We are one.  We are not the same.

This is the reason we linger so long at the end of parashat Naso.  In the reading and the repetition, we learn the fullness of this lesson.

Even as the Torah reinforces the lesson of individual uniqueness and value, we see how individuals are rendered meaningless by so many others.  Nothing could distinguish Israel from her neighbors in this regard more than the horror that is occurring on the border with Gaza even as I write this.  As Hamas and the other so-called Palestinian “leaders” enjoy their corrupt luxury, they urge the people to the border like sheep to the slaughter with no care or thought of their individual value.  To them, they are little more than “cannon fodder.”  Their worth, if they have any, is as a cog in a large, inchoate “movement.”

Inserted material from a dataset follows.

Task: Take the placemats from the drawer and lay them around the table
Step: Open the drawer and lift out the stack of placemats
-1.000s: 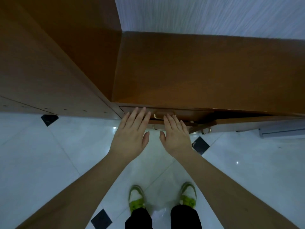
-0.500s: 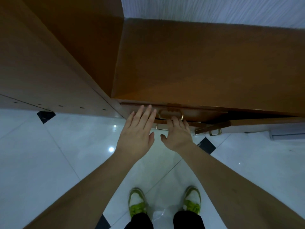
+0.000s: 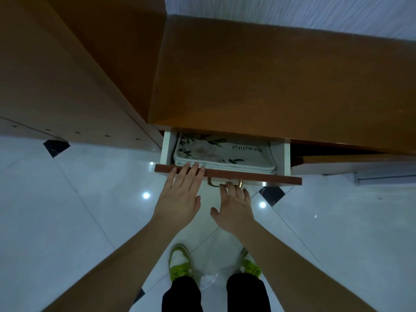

These Palestinians, abandoned by those tasked with responsibility for their community, rightly feel imprisoned.  But their prison is not Gaza.  It is the spiritual prison in which their value and worth as children of God is totally ignored by their leaders.

Even now, as so many decry Israel’s defense of her border, we are learning that of the nearly sixty people killed at the border, more than fifty were actually Hamas members, terrorists according to Washington.  In fact, Egypt ordered the Hamas leader to halt the protests after it was learned that Hamas had been physically forcing Palestinians – including children – to the border.

Could there be a more vivid distinction as to how communities perceive, and value, their members?  As Charles Krauthammer noted in an opinion piece in The Washington Post in July 2014,  “Israel accepts an Egyptian-proposed Gaza cease-fire; Hamas keeps firing. Hamas deliberately aims rockets at civilians; Israel painstakingly tries to avoid them, actually telephoning civilians in the area and dropping warning charges, so-called roof knocking.”

Only when everyone values individuals more than missiles, will there be peace in the land.